A.N. Leontiev, a prominent Soviet psychologist, emphasized the role of the social environment as a central factor in human development: “We have seen that the memory of a modern person is not at all an elementary, purely biological property, but is an extremely complex product of a long historical development … As a result of a peculiar process of their “growing “First, external stimuli-means turn out to be able to turn into internal means, the presence of which is a specific feature of the so-called logical memory.” [8, p. 436]. The work of memory is associated with the activity of consciousness, and the productivity of memorization is characterized as a by-product of conscious, socially mediated activity. Many psychological studies show that the boundary between the individual and the collective in the workings of human memory is blurred.

The phenomenon of memory is becoming a popular object of study, as evidenced by the “memory boom” in the social sciences. An example of this is the journal Memory Studies, which has been published since 2008. The journal discusses topics such as collective memory, the ethics of remembering and forgetting, natural and artificial memory, biography and history, archives, historical memory, cultural heritage and cultural memory, oral histories and testimonies, the politics of memory, Holocaust memory, etc. d.

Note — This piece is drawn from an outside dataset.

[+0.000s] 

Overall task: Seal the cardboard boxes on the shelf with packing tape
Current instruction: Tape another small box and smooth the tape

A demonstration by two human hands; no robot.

Thus, all of the above concepts (historical memory, social memory and cultural memory) are definitions that are close in meaning, while having one common core – memory. All the above-mentioned figures who studied these concepts, in fact, studied separate parts of one whole, the parts constituting some kind of common and unified knowledge that memory is something that unites society and helps to understand information processes that take place in the social environment. And if the social environment is singled out as a central factor in the development of a person’s personality, then memory, whether cultural, historical or social, is a kind of “repository” of all human experience, cultural values, history, etc. And in the process of socialization, the formation of a personality, a person draws this information, including from this “repository”. It can be concluded that cultural, historical and social memory occupy, if not a key role, then one of the dominant ones in the development of a person’s personality. And if we take into account the fact that the social environment that surrounds us consists of people, then all of the above concepts make a significant contribution to the development and formation of this social environment, the formation of society as a whole.